Your task is to filter the data below down to the lines holding "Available".

GIVEN RECORDS: Begin

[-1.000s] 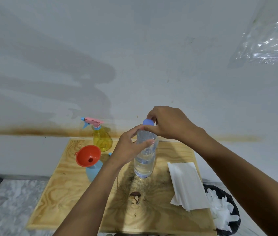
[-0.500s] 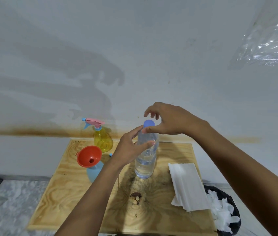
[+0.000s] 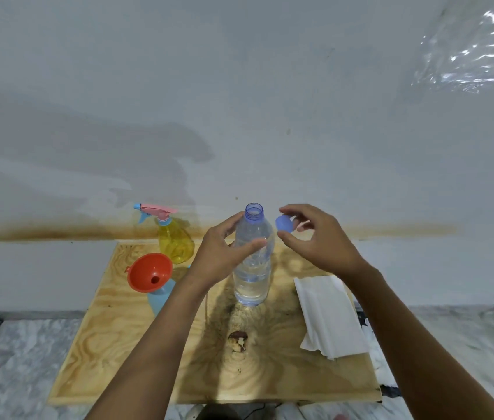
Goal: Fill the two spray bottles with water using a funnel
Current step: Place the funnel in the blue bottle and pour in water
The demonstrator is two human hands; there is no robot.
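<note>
The clear plastic water bottle (image 3: 251, 259) is standing upright at the centre of the frame on the pale wooden surface (image 3: 118, 344), mouth open and partly full. The left hand (image 3: 224, 256) is curling round its upper body. The right hand (image 3: 315, 241) is pinching the small blue screw cap (image 3: 285, 223) just beside the neck.

Left of centre, the orange plastic funnel (image 3: 150, 272) is sitting in the light-blue spray bottle (image 3: 161, 297) and looks to be leaning. Behind it, the yellow spray bottle with the pink trigger head (image 3: 176, 242) is waiting with its head on.

Now the risks. Squeezing that thin wall could be pushing water out of the open mouth. Pouring fast could be tipping or flooding the leaning funnel. The cap could be slipping away and rolling. The folded white paper towel (image 3: 327, 313) is lying at lower right, handy for spills.
</note>
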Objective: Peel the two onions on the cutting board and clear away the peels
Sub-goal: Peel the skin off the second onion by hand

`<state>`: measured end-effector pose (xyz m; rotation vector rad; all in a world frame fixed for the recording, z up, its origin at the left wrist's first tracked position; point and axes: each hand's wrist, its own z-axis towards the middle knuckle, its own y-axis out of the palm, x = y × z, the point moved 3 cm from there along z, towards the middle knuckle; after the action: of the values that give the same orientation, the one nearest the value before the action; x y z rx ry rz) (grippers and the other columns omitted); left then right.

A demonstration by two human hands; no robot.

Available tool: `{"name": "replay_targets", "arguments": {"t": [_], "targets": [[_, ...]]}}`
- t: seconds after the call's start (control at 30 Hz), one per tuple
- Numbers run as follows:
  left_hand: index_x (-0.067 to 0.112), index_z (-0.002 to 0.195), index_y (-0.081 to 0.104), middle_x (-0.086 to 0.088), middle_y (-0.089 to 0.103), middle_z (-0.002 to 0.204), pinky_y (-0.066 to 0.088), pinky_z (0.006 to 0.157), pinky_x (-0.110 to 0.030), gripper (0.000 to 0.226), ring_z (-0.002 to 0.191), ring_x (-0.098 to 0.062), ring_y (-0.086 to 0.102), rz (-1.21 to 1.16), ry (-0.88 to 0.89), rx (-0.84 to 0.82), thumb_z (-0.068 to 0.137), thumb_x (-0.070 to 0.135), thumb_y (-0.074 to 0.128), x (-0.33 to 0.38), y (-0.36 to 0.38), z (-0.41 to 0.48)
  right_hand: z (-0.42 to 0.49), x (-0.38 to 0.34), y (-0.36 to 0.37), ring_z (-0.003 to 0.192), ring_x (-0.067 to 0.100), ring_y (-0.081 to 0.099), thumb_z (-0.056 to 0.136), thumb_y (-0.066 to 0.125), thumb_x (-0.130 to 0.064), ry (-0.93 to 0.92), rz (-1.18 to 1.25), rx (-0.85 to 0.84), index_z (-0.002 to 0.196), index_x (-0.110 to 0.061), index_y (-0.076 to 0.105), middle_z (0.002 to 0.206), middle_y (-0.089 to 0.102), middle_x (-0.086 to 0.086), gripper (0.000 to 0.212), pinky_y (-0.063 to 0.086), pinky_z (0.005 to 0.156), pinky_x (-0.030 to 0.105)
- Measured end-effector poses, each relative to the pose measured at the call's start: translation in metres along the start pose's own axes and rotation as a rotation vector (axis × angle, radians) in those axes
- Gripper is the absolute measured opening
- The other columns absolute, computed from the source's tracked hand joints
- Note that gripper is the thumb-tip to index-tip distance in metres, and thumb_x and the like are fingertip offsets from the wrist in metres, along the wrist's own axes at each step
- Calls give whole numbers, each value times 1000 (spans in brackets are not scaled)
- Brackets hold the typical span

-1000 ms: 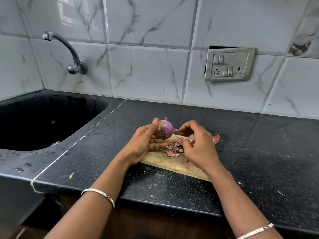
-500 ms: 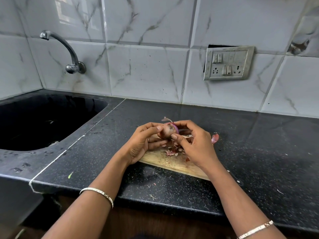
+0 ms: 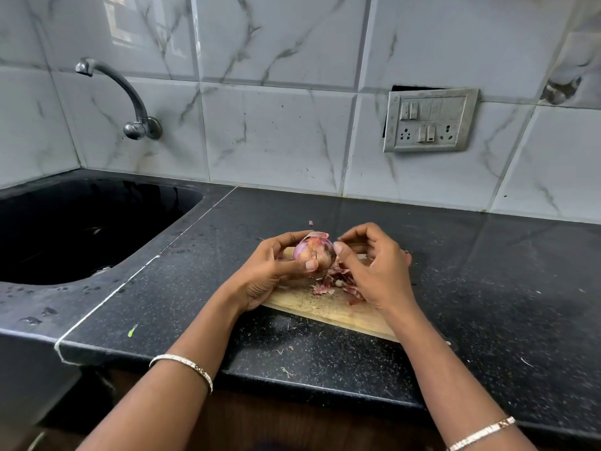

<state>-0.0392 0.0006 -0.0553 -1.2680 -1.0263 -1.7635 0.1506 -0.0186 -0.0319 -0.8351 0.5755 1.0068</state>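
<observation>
My left hand [image 3: 271, 271] grips a purple onion [image 3: 313, 252] just above the wooden cutting board [image 3: 328, 309], thumb in front and fingers curled behind. A loose flap of dry skin [image 3: 317, 235] sticks up from the onion's top. My right hand [image 3: 374, 268] is curled beside the onion, with its thumb and forefinger pinching at the skin on the onion's right side. A heap of reddish peels [image 3: 335, 283] lies on the board under both hands. No second onion shows; my right hand covers the board's far right part.
A black sink [image 3: 81, 229] is sunk into the counter at the left, with a wall tap [image 3: 130, 102] above it. The black counter [image 3: 487, 271] extends right, with small peel scraps near its front edge. A switch panel [image 3: 429, 120] hangs on the tiled wall.
My left hand turned the onion, so its darker root end now faces me. My right hand came up from the peels to the onion's right side and pinches its skin.
</observation>
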Motion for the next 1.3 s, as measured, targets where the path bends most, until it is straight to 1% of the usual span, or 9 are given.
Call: {"name": "replay_targets", "arguments": {"t": [0.1,0.23,0.3,0.4,0.5,0.67,0.83,1.0,1.3], "targets": [[9,129,67,-26,70,119,61,90,-41,57,102,-33,70,45,12,-30,74,1,80,0,1,0,-2,-3,7,98,1,69,88,77,-35,-34,15,-130,113,-27,70,104,73,-13,27,58,84,31],[10,126,67,-25,72,115,63,85,-42,61,101,-36,72,113,9,-30,69,-2,83,0,1,-1,0,-4,3,84,3,69,89,77,-27,-40,2,-68,90,-25,76,86,75,-12,3,54,76,24],[11,126,66,-20,72,117,62,87,-43,63,105,-37,72,141,18,-29,67,-2,84,0,1,0,2,0,0,79,3,68,89,76,-21,-10,-8,-23,83,-26,75,79,73,-13,8,53,73,24],[15,124,67,-12,72,122,61,89,-42,65,110,-35,71,154,35,5,64,-2,86,0,0,0,2,6,-3,76,0,64,90,74,-15,2,-108,73,81,-26,70,76,69,-15,14,44,69,12],[15,123,66,-7,73,120,61,87,-41,67,110,-32,71,159,38,25,63,-2,88,0,-1,0,2,5,-2,80,1,63,89,73,-14,-39,-140,85,89,-24,68,87,68,-13,11,45,69,16],[9,124,63,-9,73,118,61,87,-36,68,106,-24,71,154,54,31,62,-4,87,2,2,-1,-1,-8,5,91,5,67,86,79,-34,-103,-36,-75,97,-25,71,97,69,-12,16,50,74,17],[9,126,62,-8,73,117,62,85,-37,67,103,-24,71,134,49,24,66,-9,85,1,1,-1,-2,-8,5,88,7,68,81,84,-26,-119,-34,-107,89,-23,71,94,68,-10,15,53,76,24],[8,129,62,-11,73,120,62,85,-36,66,104,-28,72,124,37,24,70,-13,82,0,1,0,-1,-7,6,85,7,68,83,81,-14,-165,-51,-122,87,-17,73,94,67,-9,10,50,72,20],[8,127,65,-13,73,121,62,88,-39,67,105,-30,72,141,31,28,66,-10,85,0,0,0,-1,-9,6,84,5,66,82,81,-11,-215,-98,-120,88,-16,73,93,67,-9,11,47,74,12]]}}
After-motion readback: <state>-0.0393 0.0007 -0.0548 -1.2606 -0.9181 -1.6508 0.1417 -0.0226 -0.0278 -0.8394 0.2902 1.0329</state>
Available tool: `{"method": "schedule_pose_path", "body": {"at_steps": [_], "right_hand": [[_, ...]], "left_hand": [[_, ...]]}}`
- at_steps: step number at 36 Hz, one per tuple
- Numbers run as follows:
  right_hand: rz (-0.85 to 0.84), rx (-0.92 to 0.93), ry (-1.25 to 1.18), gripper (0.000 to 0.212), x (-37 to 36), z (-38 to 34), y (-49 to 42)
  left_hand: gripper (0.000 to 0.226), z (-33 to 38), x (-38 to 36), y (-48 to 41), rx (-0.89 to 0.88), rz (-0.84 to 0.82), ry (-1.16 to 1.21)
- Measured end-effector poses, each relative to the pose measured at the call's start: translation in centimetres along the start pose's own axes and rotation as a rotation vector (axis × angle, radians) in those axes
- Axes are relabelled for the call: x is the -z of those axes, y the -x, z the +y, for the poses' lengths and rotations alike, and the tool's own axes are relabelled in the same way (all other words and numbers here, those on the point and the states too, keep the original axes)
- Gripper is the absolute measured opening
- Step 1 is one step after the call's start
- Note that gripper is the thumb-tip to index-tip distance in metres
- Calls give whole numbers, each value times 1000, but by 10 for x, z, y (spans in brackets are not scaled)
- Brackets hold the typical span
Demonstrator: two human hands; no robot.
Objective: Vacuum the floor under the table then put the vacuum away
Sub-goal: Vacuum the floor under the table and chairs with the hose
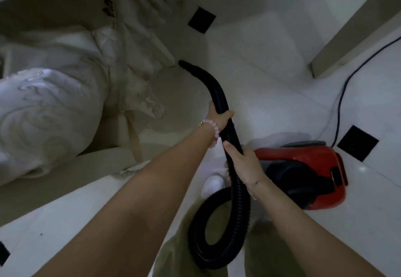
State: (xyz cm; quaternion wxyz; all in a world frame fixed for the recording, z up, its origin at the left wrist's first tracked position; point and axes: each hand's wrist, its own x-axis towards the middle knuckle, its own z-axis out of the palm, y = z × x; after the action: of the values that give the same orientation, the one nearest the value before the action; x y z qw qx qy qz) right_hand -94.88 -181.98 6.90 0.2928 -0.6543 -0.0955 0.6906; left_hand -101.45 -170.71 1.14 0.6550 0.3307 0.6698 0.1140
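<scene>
A black ribbed vacuum hose [219,218] loops in front of me and ends in a curved black nozzle [196,70] pointing at the pale floor under the table edge. My left hand [218,117] grips the hose near the nozzle; a pink bead bracelet sits on that wrist. My right hand [245,164] grips the hose lower down. The red and black vacuum body [303,172] stands on the floor just right of my right hand.
A draped white tablecloth [54,107] hangs at the left over the table. A pale table leg [351,33] slants at the upper right. A dark power cord [345,90] runs from the vacuum. Black inset floor tiles [201,19] mark the white floor.
</scene>
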Motion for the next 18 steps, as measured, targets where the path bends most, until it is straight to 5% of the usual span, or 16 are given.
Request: {"method": "schedule_pose_path", "body": {"at_steps": [14,18], "right_hand": [[-219,-14,-17,42,-7,-31,-126],[-277,-62,-38,42,-12,-56,-156]], "left_hand": [[70,15,28,-127,-149,203,-145],[47,28,37,-158,-126,334,-83]]}}
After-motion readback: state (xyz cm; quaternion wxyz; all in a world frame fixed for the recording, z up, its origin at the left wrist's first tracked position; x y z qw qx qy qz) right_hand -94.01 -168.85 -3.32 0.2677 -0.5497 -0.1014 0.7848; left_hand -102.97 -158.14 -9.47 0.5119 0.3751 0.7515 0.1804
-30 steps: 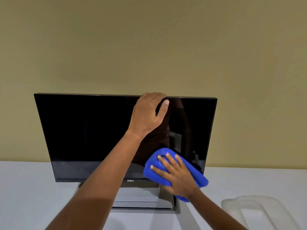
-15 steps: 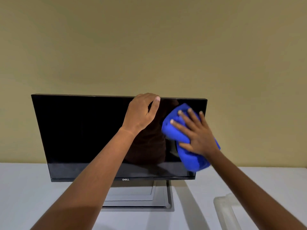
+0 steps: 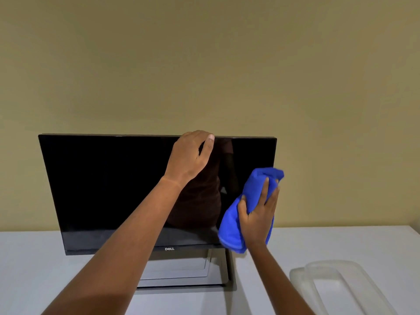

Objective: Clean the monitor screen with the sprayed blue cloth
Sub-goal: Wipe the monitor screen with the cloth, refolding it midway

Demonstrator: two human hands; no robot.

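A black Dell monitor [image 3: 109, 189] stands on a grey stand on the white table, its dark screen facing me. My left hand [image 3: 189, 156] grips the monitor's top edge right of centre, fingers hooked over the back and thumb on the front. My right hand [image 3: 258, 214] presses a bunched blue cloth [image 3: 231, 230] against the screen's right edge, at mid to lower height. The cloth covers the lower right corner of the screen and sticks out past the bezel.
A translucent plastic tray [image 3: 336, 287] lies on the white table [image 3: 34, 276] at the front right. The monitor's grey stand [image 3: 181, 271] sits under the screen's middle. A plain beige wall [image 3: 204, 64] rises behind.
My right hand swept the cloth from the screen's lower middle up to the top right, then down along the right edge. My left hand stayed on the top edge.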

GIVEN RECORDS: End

# OUTPUT FOR THIS TASK:
Available tool: `{"name": "replay_targets", "arguments": {"t": [_], "targets": [[_, ...]]}}`
Available tool: `{"method": "schedule_pose_path", "body": {"at_steps": [_], "right_hand": [[_, ...]], "left_hand": [[_, ...]]}}`

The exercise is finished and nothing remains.